The Aloha State is a foodie haven that’s unlike anywhere else, thanks in large part to its bounty of fresh, local ingredients. From poke to ramen to Portuguese-Chinese fusion served with a helping of traditional shave ice, you won’t be able to decide on the best place to eat in Hawai‘i.

2829 Ala Kalanikaumaka Rd A-201, Koloa, HI 96756, USA
Iconic chef Roy Yamaguchi helped popularize Hawaiian-fusion food a generation ago, but at Eating House 1849 he takes a delicious detour with dishes inspired by Portuguese, Spanish, and Filipino flavors. This “plantation cuisine” evokes the immigrant dishes served in the mid-1800s, when the state’s first restaurant—a Honolulu establishment called Eating House—opened (according to legend). Yamaguchi brings some serious chops to the table: He trained at the Culinary Institute of America before serving as executive chef in Los Angeles‘s La Serene and winning a James Beard Award. The menu shifts seasonally, according to what farmers, foragers, ranchers, and fishermen produce. Expect delicacies like a beef-and-wild-boar burger and pork lumpia with green papaya. Cap it all off with cinnamon-dusted malasadas (Portuguese doughnuts) with Koloa Rum sauce!
799 Poho Pl, Paia, HI 96779, USA
Foodies from all over flock to Mama’s Fish House for ocean-to-plate dishes in a postcard-perfect setting. At this tiki bar meets restaurant, the fish is delivered daily by local anglers and many dishes showcase regional ingredients like Maui onions, Hawaiian chili pepper, and Hana ginger. As a young couple in California, owners Floyd and Doris Christenson fell in love with Maui while on vacation. In 1960, they sailed back across the Pacific, navigating only by sun and sextant, and anchored back on their dream island, where they eventually opened Mama’s. Today, the hot spot can be crowded and pricey, but few begrudge the premium for the fresh fare and stunning panoramas. Make a reservation well in advance for an ocean-view table.

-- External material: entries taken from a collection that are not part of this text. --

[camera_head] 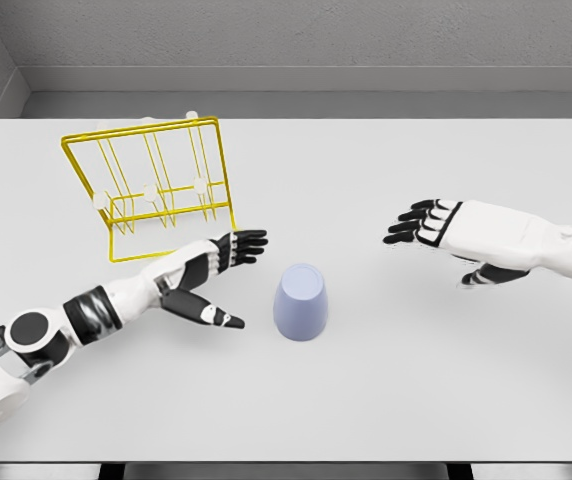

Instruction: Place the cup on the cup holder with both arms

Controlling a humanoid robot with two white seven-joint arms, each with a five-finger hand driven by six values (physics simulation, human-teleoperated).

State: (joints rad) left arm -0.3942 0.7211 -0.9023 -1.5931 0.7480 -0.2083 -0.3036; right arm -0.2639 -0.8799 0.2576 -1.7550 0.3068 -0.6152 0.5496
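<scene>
A pale lavender cup point(301, 301) stands upside down on the white table point(386, 400), near the middle. My left hand point(228, 272) lies just left of it, fingers stretched out and thumb spread, a small gap from the cup's side. My right hand point(428, 232) hovers further off to the cup's upper right, fingers extended and holding nothing. The yellow wire cup holder point(151, 185) with white-tipped pegs stands at the back left, behind my left forearm.
The table's far edge meets a grey wall; its front edge runs along the bottom of the view. The holder is the only other object on the table.
</scene>
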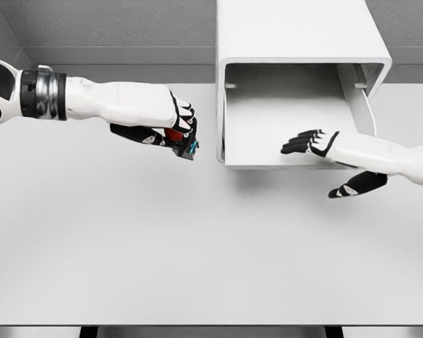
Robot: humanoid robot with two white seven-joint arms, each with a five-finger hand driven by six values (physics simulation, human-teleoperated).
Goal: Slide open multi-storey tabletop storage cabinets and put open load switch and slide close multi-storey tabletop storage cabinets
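Note:
The white storage cabinet (296,42) stands at the back of the table, and its drawer (289,151) is pulled out toward me, empty inside. My left hand (176,134) hovers just left of the drawer, shut on the load switch (185,143), a small red and teal block with a dark body, mostly hidden by the fingers. My right hand (311,143) lies over the drawer's front right part with black fingers spread, holding nothing; its thumb (349,189) hangs below the drawer's front edge.
The pale table (162,253) stretches wide in front of the cabinet. Its front edge runs along the bottom of the view. A grey wall rises behind the cabinet.

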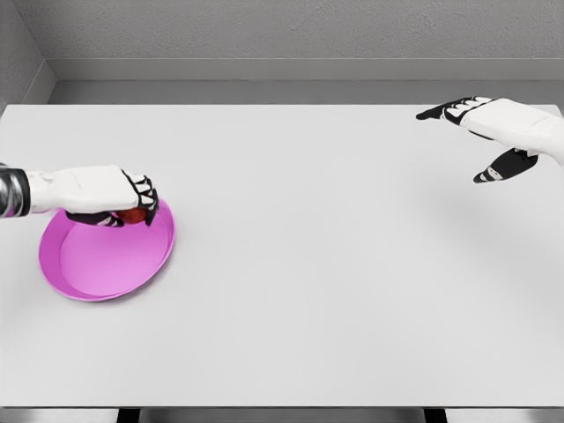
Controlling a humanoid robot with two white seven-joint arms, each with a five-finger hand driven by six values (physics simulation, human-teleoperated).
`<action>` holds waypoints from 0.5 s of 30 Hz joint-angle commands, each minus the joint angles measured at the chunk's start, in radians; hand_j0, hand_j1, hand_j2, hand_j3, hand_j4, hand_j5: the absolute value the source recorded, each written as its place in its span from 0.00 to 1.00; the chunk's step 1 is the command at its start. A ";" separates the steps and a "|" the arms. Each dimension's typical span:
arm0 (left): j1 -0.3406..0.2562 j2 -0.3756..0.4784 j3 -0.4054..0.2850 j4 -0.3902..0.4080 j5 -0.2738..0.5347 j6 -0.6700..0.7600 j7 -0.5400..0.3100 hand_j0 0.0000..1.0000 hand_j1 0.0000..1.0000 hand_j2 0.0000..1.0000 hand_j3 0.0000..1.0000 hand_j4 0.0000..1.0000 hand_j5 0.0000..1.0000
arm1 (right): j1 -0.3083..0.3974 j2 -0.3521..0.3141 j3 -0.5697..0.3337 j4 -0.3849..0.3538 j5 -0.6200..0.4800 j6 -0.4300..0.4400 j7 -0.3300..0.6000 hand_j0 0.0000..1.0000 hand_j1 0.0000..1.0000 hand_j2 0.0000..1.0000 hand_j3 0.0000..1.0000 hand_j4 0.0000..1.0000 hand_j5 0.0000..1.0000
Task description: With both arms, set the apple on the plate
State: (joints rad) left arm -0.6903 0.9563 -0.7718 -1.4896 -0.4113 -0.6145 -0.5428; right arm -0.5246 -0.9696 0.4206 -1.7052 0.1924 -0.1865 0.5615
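A pink plate lies on the white table at the left. My left hand reaches in from the left edge and hovers over the plate's far rim, its fingers curled around a small red apple, of which only a sliver shows beneath the fingers. Whether the apple touches the plate I cannot tell. My right hand hangs at the far right of the table, fingers spread and holding nothing.
The white table spans the view, with a grey wall behind it and the front edge near the bottom of the picture.
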 commanded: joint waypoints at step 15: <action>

1200 Ala Moana Blvd #657, Honolulu, HI 96814, USA
Ramen is the ultimate comfort food, and here you can choose from over 20 varieties thanks to Okinawan chef Hisashi Uehara. His team makes all the noodles from scratch and boils 2,880 pounds of pork bones daily for more than 24 hours to create the chain’s signature tonkotsu broth. Agu has six outlets across Oahu, including one in Waikiki (2146 Kalakaua Ave.). Slurp your way through specialties like Parmesan cheese kotteri (an extra thick, oily broth) or a chicken-stock mix with citrusy yuzu and pepper. Additional toppings include house-made chili, pickled mustard greens, and pork belly roasted Cantonese-style, like char-siu. Vegans and vegetarians: Ask about your options, as they’re not well-labeled!

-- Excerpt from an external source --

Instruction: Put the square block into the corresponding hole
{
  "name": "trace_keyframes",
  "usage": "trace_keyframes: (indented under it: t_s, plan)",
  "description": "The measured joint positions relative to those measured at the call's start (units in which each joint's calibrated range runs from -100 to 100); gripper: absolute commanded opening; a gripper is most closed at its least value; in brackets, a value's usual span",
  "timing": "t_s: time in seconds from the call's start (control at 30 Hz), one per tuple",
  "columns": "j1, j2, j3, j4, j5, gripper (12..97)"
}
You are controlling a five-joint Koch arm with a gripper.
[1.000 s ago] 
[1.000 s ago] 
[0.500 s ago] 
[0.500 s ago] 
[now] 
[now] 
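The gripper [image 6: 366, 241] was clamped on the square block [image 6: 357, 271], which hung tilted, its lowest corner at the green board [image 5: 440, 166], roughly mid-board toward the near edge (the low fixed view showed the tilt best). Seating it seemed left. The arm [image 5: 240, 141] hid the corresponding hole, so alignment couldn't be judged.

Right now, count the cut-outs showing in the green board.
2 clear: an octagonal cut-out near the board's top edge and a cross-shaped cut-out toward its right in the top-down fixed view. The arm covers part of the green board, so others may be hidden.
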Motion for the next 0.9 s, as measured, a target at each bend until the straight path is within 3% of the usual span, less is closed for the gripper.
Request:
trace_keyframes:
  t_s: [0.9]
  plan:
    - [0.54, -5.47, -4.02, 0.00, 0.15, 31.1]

5022 Lawai Rd, Koloa, HI 96756, USA
Boasting some of the best views in Kauai, this dreamy eatery serves up spectacular sunsets alongside splurgeworthy lunches and dinners. Start with the signature Monkeypod Mai Tai: A potent blend of Old Lahaina rums and orange curaçao, graced by honey foam. Then try the Thai-inspired coconut crab cakes, followed by the oven-roasted Jidori chicken with goat-cheese polenta or the wasabi-crusted fish with passion-fruit beurre blanc. Vegetarians won’t go hungry either, thanks to dishes like coconut corn chowder sweetened with local lemongrass and slow-roasted beets with tomato-cilantro salad and tempura asparagus. Often voted the island’s top restaurant by Honolulu Magazine, Beach House has also won a steady streak of awards from Wine Spectator.

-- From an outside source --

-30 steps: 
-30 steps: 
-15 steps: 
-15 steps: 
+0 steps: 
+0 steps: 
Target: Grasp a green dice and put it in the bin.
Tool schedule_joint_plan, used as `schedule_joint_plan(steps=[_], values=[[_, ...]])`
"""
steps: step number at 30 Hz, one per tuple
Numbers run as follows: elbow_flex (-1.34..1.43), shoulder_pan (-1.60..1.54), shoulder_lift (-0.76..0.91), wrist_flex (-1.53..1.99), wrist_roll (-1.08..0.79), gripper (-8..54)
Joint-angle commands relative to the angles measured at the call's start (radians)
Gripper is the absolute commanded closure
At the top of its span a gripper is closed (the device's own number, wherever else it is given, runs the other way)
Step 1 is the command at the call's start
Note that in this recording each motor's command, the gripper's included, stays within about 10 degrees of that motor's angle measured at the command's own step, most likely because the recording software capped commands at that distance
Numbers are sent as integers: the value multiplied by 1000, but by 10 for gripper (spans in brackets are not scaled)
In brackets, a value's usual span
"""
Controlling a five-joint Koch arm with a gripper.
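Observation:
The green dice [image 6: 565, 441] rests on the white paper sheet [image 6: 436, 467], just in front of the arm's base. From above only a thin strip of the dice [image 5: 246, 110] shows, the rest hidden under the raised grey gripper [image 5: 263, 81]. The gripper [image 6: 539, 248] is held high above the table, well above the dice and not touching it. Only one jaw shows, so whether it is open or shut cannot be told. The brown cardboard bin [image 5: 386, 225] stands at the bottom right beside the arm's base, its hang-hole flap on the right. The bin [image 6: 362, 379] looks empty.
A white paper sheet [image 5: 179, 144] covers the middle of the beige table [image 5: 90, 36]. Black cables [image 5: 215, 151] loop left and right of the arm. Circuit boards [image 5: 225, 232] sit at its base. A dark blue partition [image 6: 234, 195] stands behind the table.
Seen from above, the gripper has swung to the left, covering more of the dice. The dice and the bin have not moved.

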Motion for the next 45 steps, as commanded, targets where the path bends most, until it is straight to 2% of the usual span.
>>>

2365 Kalakaua Ave, Honolulu, HI 96815, USA
Affectionately called the First Lady of Waikiki, this grande dame opened in 1901. Its gracious architecture harks back to the sugar-plantation era and wraps around a courtyard anchored by a massive banyan. Pull up a chair under its spreading branches—or else a seat overlooking the ocean—and enjoy island-inspired fine dining. East meets West here with appetizers like Kona abalone bourguignon, tempura asparagus with Parmesan custards, and twice-cooked octopus with macadamia romesco. Entrée standouts include the miso salmon and Korean-fusion Beach Bim Bop starring fiddlehead ferns, kimchi Brussels sprouts, and Ali’i mushrooms from Hawaiian grower Hamakua. Save room for its tour-de-force finale: A “dessert tree” with small bites of everything from macarons to red-velvet cheesecake.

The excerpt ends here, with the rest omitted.